Still, it is unlikely that Nigerians will silently accept the ban. Afrobarometer research also shows that Nigerians, like most Africans, against government restrictions on media in general. The respondents spoke out strongly against restrictions on digital media. More than Three fifths (61%) said the internet and social media should be “unrestricted”, while only 23% agreed that “access should be regulated by the government”.

Nigerians also particularly liked social media. Nearly two-thirds (65%) of those who heard about social media said the technology’s impact was more positive than negative. This rate is the highest among the 18 countries surveyed in 2019/20.

Worrying trend

Nigeria’s move is part of one worrying trend of governments in Africa throttling social media use. So far this year Niger, the Republic of the Congo and Uganda Have limited digital media around elections. Senegal did this around anti-government protests.

These shutdowns are usually justified as necessary to ensure national security in sensitive times. But they transparently serve the established interests by Restriction of democratic freedoms all about information, printing and assembly.

With its ban, the Buhari government has escalated a spit into something much more serious. The damage to economically and democratic development downtimes can be significant even with short blockages. Loss of productivity and trade threaten Nigeria’s economic recovery, and the reputational damage to its ability to attract investment into its digital economy could last for a long time.
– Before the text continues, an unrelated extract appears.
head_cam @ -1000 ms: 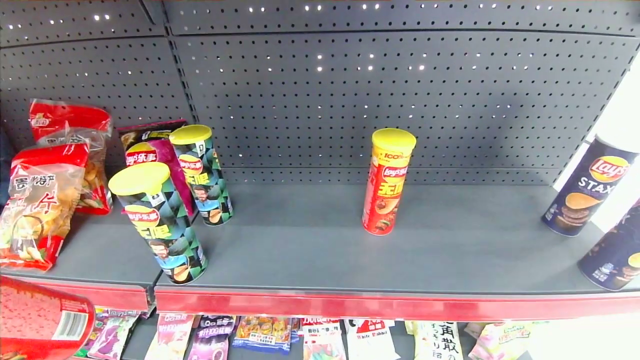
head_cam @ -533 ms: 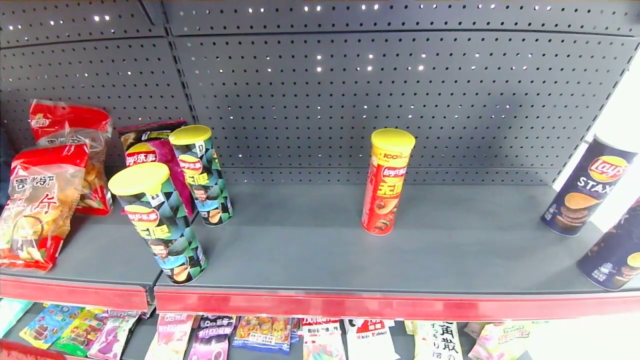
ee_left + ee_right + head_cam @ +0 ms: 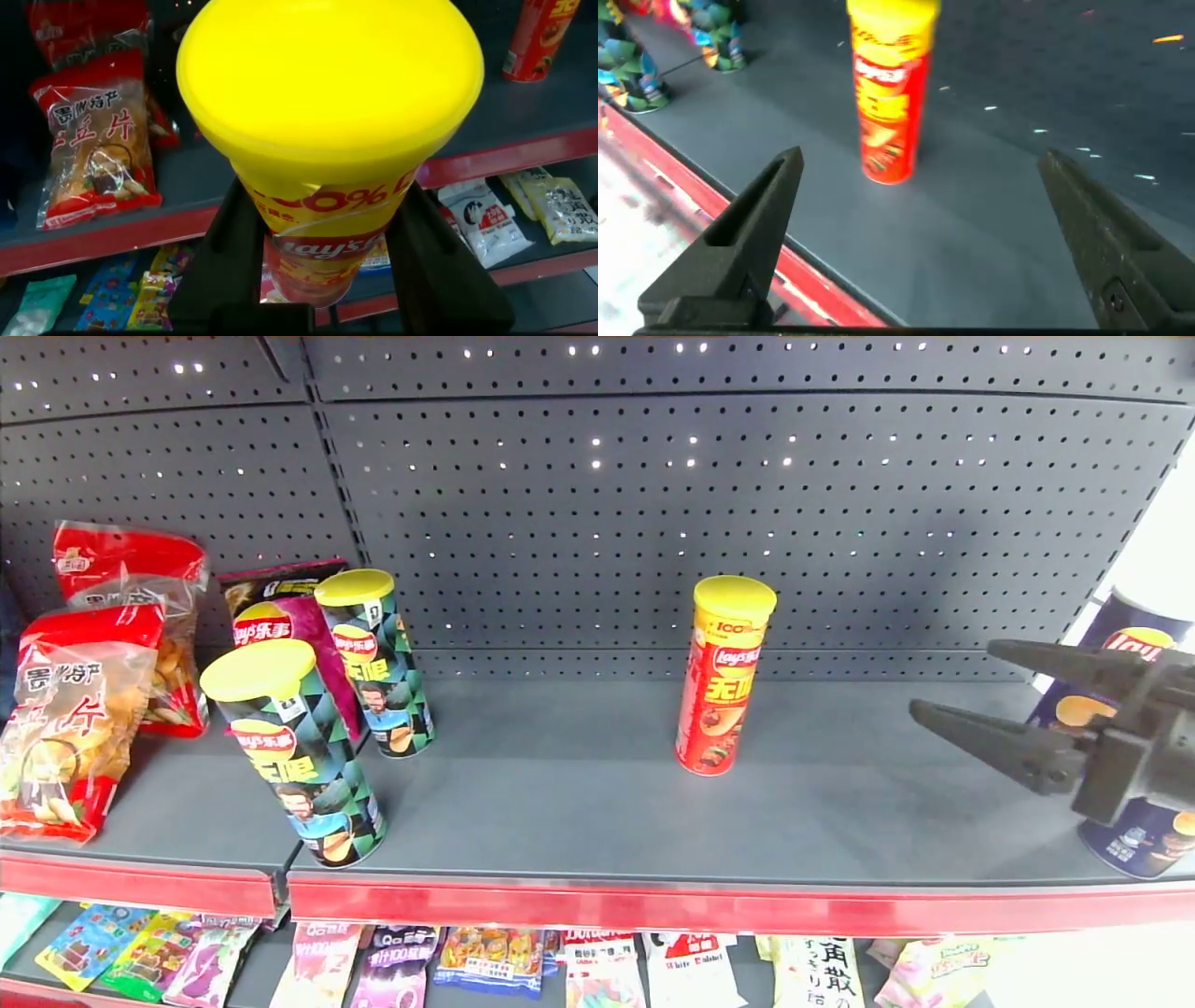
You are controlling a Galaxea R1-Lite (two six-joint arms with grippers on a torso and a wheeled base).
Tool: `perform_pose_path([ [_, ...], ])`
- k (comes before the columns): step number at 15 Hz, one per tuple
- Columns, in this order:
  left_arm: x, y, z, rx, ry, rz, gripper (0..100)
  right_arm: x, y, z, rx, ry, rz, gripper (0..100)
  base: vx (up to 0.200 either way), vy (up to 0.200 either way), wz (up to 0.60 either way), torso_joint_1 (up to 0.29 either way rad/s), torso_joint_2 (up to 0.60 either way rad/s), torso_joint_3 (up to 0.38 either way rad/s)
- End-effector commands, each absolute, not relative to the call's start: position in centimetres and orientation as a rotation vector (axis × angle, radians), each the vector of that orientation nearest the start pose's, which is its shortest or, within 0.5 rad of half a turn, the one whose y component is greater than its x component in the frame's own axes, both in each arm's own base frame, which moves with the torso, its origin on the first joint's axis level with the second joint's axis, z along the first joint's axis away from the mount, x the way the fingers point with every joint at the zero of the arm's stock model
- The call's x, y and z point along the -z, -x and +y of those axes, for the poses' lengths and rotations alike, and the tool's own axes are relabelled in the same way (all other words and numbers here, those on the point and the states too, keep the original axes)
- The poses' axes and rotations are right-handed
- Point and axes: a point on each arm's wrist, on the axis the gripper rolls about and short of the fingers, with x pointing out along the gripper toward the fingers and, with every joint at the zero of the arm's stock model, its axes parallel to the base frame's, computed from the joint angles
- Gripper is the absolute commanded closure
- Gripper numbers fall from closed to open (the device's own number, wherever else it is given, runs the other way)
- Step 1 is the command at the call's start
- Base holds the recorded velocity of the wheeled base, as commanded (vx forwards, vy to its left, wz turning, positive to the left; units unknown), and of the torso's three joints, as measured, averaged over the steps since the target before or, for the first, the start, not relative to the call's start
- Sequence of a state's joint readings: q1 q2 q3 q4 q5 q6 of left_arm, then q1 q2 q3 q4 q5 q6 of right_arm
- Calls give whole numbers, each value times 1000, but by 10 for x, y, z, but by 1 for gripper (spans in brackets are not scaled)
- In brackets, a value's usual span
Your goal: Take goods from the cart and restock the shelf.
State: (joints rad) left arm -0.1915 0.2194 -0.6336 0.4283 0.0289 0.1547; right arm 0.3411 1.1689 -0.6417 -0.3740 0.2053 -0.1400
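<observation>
Along the grey shelf [image 3: 597, 812], a standing red can [image 3: 724, 681] with a yellow lid is sitting upright near the middle, with bare board on both sides of it. Two green-patterned cans [image 3: 299, 756] are crowding the left part beside the snack bags [image 3: 70, 719]. Dark blue cans [image 3: 1144, 831] are occupying the far right end. Judging from that layout, the open stretch around the red one is probably where matching stock is meant to go.

The left gripper [image 3: 327, 233] is clamping the held can [image 3: 329, 93], another red one with a yellow lid. Its dark fingers [image 3: 229, 247] are pressing on opposite sides of the body below the lid. That grip is leaving the base free, so the can is sitting ready to be stood straight on the board. It is hanging out in front of the shelf's red front edge, toward the snack-bag end, and is not yet over the board.

The right gripper [image 3: 952, 679] is hovering above the shelf's right end, just in front of the blue cans. Its jaws are spread wide with nothing between them, and they are pointing toward the standing red can. It is likely waiting there, clear of the gap and free to steady a neighbour.
</observation>
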Motion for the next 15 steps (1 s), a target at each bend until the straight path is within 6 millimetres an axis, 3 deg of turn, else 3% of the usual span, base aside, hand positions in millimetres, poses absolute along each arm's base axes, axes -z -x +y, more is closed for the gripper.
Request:
perform_pose_path([
  [1,-200,57,12,183,-153,17,100,-224,-200,83,-591,146,214,0,0,0,0,0,0,0],
  [12,-201,54,10,216,-157,29,100,-194,-251,112,-610,141,241,0,0,0,0,0,0,0],
  [15,-201,53,10,213,-157,31,100,-199,-269,120,-608,124,224,0,0,0,0,0,0,0],
])
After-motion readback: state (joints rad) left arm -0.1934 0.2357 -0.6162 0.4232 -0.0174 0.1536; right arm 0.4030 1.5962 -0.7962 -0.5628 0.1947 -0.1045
On the political side, the government risks angering the most vocal and engaged demographic, with the likelihood that even most non-users will oppose the ban.

Given these costs, it’s not even clear whether the government is ahead of the game.

As a Nigerian programmer and web developer Put it:

In the long run, this could be a blow to the Nigerian government, not Twitter.The conversation

Jeff Conroy-Krutz, Associate Professor of Political Science, Michigan State University

This article was republished by The conversation under a Creative Commons license. read this original article.